The diff view uses color coding to show differences:
Green highlighting indicates text present in the evaluation output but not in the reference
Red highlighting indicates text missing from the evaluation output
Red followed by green indicates text that was changed between versions

Diff Generation

The diff is generated using Python’s SequenceMatcher:
from difflib import SequenceMatcher

def generate_diff_html(a, b):
    seq_matcher = SequenceMatcher(None, a, b)
    output_html = ""
    for opcode, a0, a1, b0, b1 in seq_matcher.get_opcodes():
        if opcode == "equal":
            output_html += a[a0:a1]
        elif opcode == "insert":
            output_html += f"<span class='added'>{b[b0:b1]}</span>"
        elif opcode == "delete":
            output_html += f"<span class='removed'>{a[a0:a1]}</span>"
        elif opcode == "replace":
            output_html += f"<span class='removed'>{a[a0:a1]}</span>"
            output_html += f"<span class='added'>{b[b0:b1]}</span>"
    return output_html

ELO Scoring System

The ELO scoring system (buildelo.py) generates pairwise comparisons between different OCR methods to create relative quality rankings.

How It Works

1

Generate Comparisons

For each PDF, create all possible pairwise comparisons between different parsing methods:
from itertools import combinations

# If we have outputs from: pdelf, marker, gotocr, mineru
# Generate: (pdelf, marker), (pdelf, gotocr), (pdelf, mineru), 
#           (marker, gotocr), (marker, mineru), (gotocr, mineru)
for compa, compb in combinations(pdf_outputs, 2):
    # Randomly swap order to prevent bias
    if random.choice([True, False]):
        compa, compb = compb, compa
2

Calculate Similarity

Compute DocumentEditSimilarity for each pair:
alignment = comparer.compute(text_a, text_b)
3

Filter Similar Results

Remove comparisons that are too similar (alignment > 0.96) as they provide little information
4

Generate Review Pages

Create HTML pages for human review and voting

Running ELO Evaluation

python olmocr/eval/buildelo.py \
  --name comparison_name \
  --review_size 50 \
  --comparisons pdelf marker gotocr_format mineru \
  --num_copies 3 \
  --max_workers 8 \
  s3://bucket/path/to/outputs/

Command-Line Arguments

--name
string
default:"review_page"
Base name for generated HTML files
--review_size
integer
default:"50"
Number of comparisons per review page
--comparisons
list
List of method names to compare (must match filename suffixes)
--num_copies
integer
default:"1"
Number of review pages to generate.
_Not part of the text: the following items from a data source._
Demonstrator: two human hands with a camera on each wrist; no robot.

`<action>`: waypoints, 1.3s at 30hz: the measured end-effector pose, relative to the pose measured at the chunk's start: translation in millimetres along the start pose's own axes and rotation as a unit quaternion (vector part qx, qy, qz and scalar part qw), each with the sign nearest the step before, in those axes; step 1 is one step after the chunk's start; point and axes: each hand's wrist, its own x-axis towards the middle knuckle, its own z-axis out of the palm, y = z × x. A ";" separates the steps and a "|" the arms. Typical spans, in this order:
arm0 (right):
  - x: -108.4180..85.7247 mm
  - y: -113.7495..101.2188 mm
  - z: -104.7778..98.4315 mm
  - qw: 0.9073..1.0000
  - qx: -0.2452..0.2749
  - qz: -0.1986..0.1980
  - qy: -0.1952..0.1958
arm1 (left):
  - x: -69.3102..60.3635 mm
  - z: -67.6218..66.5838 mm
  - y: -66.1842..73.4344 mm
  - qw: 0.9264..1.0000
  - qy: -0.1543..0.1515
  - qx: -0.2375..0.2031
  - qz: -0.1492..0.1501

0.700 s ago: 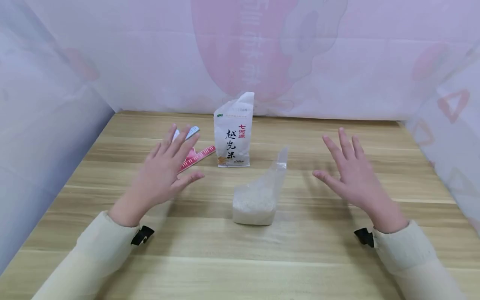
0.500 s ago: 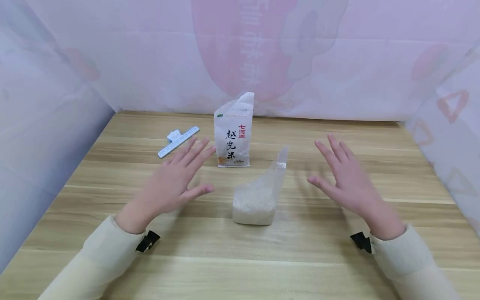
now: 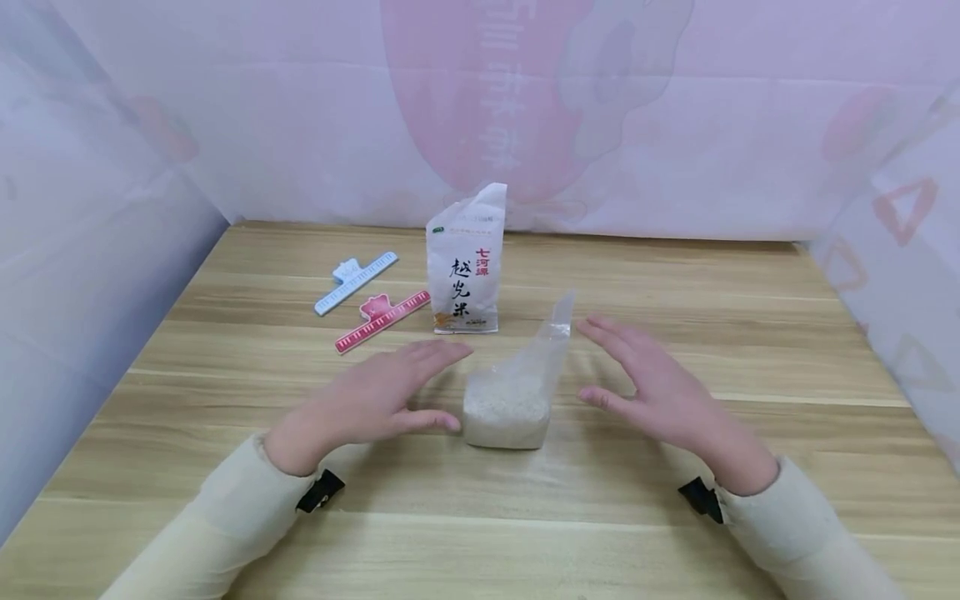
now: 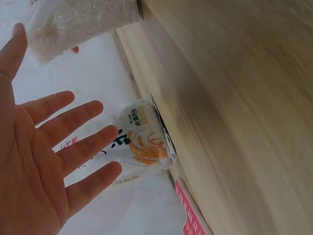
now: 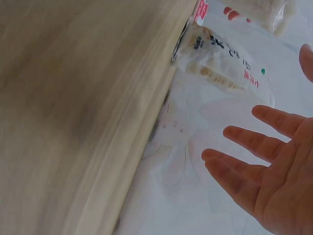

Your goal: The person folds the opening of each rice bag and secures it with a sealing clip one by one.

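Note:
A clear bag of white grains (image 3: 507, 412) stands on the table, its empty top rising to a point at the right. My left hand (image 3: 367, 400) is just left of it, fingers extended and thumb near the bag's lower left side; whether they touch is unclear. My right hand (image 3: 663, 396) is held to the right of the bag with a gap between, fingers extended, holding nothing. In the left wrist view the bag (image 4: 80, 22) shows beyond the thumb of the spread left hand (image 4: 39, 152). The right wrist view shows the right hand (image 5: 279, 166) with its fingers apart.
Behind stands a white printed paper bag (image 3: 465, 267). Left of it lie a blue clip (image 3: 356, 283) and a red clip (image 3: 382, 321) on the wooden table (image 3: 525, 550). A printed pale cloth (image 3: 300, 125) hangs around the back and sides.
Both hands have moved inward and toward the clear bag from either side. The red clip, covered by my left hand before, is in full view. The bags have stayed in place.

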 end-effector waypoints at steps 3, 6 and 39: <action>1.4 -3.8 4.8 1.000 0.019 -0.008 -0.013 | 1.8 1.4 2.3 1.000 -0.012 -0.012 -0.010; 2.8 -6.5 10.9 0.999 0.031 -0.017 -0.023 | 3.9 3.1 4.1 0.999 -0.024 -0.023 -0.019; 16.2 -22.8 32.3 0.973 0.209 -0.013 -0.099 | 16.5 23.7 9.9 0.964 -0.037 -0.261 -0.035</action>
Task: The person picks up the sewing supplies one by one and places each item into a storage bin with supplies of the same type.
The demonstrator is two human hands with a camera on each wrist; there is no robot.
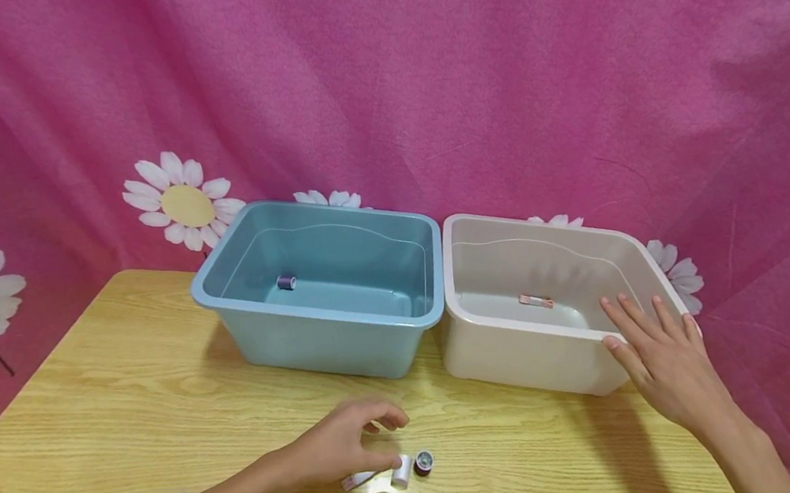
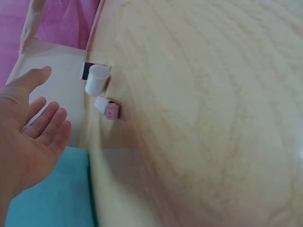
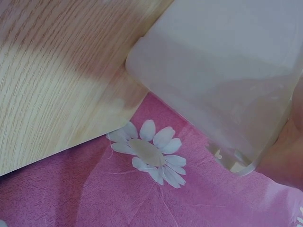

If > 1, files are named {name}_0.html, {name}_1.html, etc.
--max_workers
integer
default:"None"
Number of parallel worker processes (defaults to CPU count)
s3_path
string
required
Path to folder containing comparison outputs (expects *.md, *.pdf, *.png files)

File Naming Convention

The ELO system expects files to follow this pattern:
outputs/
├── document.pdf
├── document_page1_pdelf.md
├── document_page1_marker.md
├── document_page1_gotocr_format.md
├── document_page1_mineru.md
└── document_page1.png
The method name is extracted from the filename suffix (e.g., _marker.mdmarker).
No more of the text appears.